**Assignment**
Output all the data exactly. Pictures do not belong in the copy.

***** Exercise data *****

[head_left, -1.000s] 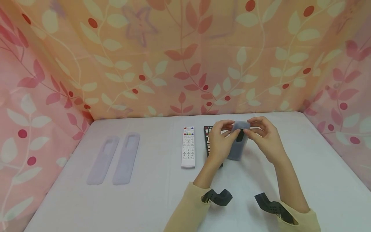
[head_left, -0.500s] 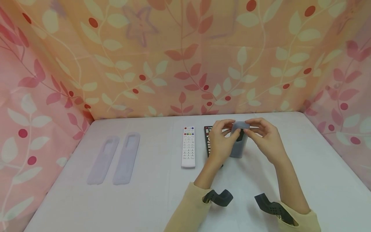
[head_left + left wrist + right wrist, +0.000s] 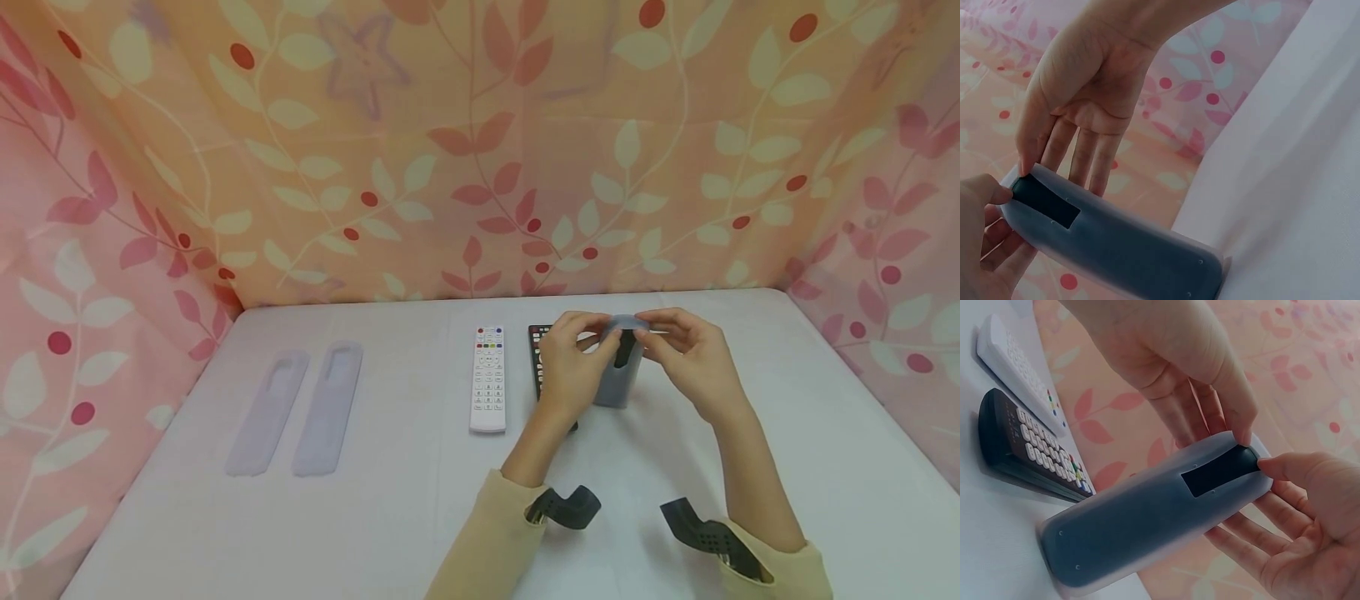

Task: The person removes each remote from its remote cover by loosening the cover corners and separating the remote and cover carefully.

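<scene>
In the head view, three remotes show: a white remote [image 3: 487, 379] lying flat on the tabletop [image 3: 390, 500], a black remote [image 3: 539, 358] just beside it and largely hidden behind the left hand [image 3: 572, 367], and a sleeved remote [image 3: 619, 379] standing on its lower end between the two hands. Two spare clear sleeves [image 3: 296, 412] lie side by side, well apart to the left. The left hand and the right hand [image 3: 688, 357] meet at the top of the sleeved remote, fingers curled and pinching its upper edge; the thumbs' contact is too small to make out here. Both forearms rise from cream sleeves at the lower edge.

From the left wrist camera, one sleeved remote [image 3: 1116, 244] shows, tilted, its lower corner touching the tabletop [image 3: 1297, 187]. The right hand [image 3: 1085, 94] reaches from above, its fingers [image 3: 1082, 156] straight behind the sleeve's top. The left hand [image 3: 985, 237] is cut off at the edge, thumb pressed on the dark opening.

From the right wrist camera, the sleeved remote [image 3: 1154, 515] leans with its base on the tabletop [image 3: 997, 550]. The left hand [image 3: 1179, 369] clasps its top from behind; the right hand [image 3: 1310, 525] cradles it below, thumb tip on the opening. The black remote [image 3: 1029, 453] and white remote [image 3: 1016, 369] lie beyond, partly cut off.
</scene>
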`<state>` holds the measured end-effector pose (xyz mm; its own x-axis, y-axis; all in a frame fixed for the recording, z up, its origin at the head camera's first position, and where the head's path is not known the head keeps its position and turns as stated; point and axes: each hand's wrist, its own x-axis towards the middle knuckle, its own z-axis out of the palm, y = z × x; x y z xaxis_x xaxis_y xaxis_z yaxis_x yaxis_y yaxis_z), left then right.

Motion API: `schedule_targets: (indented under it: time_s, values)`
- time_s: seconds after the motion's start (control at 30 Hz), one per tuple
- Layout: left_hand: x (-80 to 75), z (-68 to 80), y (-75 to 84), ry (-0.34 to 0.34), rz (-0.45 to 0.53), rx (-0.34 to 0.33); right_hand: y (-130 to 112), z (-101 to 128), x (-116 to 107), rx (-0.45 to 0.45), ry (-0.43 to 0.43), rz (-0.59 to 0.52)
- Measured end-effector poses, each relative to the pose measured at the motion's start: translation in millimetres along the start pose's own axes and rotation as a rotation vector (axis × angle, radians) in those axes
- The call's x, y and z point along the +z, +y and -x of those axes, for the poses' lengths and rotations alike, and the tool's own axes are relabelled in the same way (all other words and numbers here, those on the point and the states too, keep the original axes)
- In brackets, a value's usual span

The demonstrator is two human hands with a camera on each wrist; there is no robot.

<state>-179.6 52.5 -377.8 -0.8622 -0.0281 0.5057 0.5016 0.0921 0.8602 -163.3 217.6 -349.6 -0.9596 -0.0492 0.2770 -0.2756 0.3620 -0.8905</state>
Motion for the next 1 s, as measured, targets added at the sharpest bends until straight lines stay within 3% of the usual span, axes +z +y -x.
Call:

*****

**Result below**
[head_left, -1.000s] 
[head_left, -0.500s] 
[head_left + left wrist + right wrist, +0.000s] 

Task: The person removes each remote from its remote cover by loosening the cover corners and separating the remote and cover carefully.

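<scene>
In the head view, three remotes show: a white remote [image 3: 487, 379] lying flat on the tabletop [image 3: 390, 500], a black remote [image 3: 539, 358] just beside it and largely hidden behind the left hand [image 3: 572, 367], and a sleeved remote [image 3: 619, 379] standing on its lower end between the two hands. Two spare clear sleeves [image 3: 296, 412] lie side by side, well apart to the left. The left hand and the right hand [image 3: 688, 357] meet at the top of the sleeved remote, fingers curled and pinching its upper edge; the thumbs' contact is too small to make out here. Both forearms rise from cream sleeves at the lower edge.

From the left wrist camera, one sleeved remote [image 3: 1116, 244] shows, tilted, its lower corner touching the tabletop [image 3: 1297, 187]. The right hand [image 3: 1085, 94] reaches from above, its fingers [image 3: 1082, 156] straight behind the sleeve's top. The left hand [image 3: 985, 237] is cut off at the edge, thumb pressed on the dark opening.

From the right wrist camera, the sleeved remote [image 3: 1154, 515] leans with its base on the tabletop [image 3: 997, 550]. The left hand [image 3: 1179, 369] clasps its top from behind; the right hand [image 3: 1310, 525] cradles it below, thumb tip on the opening. The black remote [image 3: 1029, 453] and white remote [image 3: 1016, 369] lie beyond, partly cut off.
</scene>
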`<state>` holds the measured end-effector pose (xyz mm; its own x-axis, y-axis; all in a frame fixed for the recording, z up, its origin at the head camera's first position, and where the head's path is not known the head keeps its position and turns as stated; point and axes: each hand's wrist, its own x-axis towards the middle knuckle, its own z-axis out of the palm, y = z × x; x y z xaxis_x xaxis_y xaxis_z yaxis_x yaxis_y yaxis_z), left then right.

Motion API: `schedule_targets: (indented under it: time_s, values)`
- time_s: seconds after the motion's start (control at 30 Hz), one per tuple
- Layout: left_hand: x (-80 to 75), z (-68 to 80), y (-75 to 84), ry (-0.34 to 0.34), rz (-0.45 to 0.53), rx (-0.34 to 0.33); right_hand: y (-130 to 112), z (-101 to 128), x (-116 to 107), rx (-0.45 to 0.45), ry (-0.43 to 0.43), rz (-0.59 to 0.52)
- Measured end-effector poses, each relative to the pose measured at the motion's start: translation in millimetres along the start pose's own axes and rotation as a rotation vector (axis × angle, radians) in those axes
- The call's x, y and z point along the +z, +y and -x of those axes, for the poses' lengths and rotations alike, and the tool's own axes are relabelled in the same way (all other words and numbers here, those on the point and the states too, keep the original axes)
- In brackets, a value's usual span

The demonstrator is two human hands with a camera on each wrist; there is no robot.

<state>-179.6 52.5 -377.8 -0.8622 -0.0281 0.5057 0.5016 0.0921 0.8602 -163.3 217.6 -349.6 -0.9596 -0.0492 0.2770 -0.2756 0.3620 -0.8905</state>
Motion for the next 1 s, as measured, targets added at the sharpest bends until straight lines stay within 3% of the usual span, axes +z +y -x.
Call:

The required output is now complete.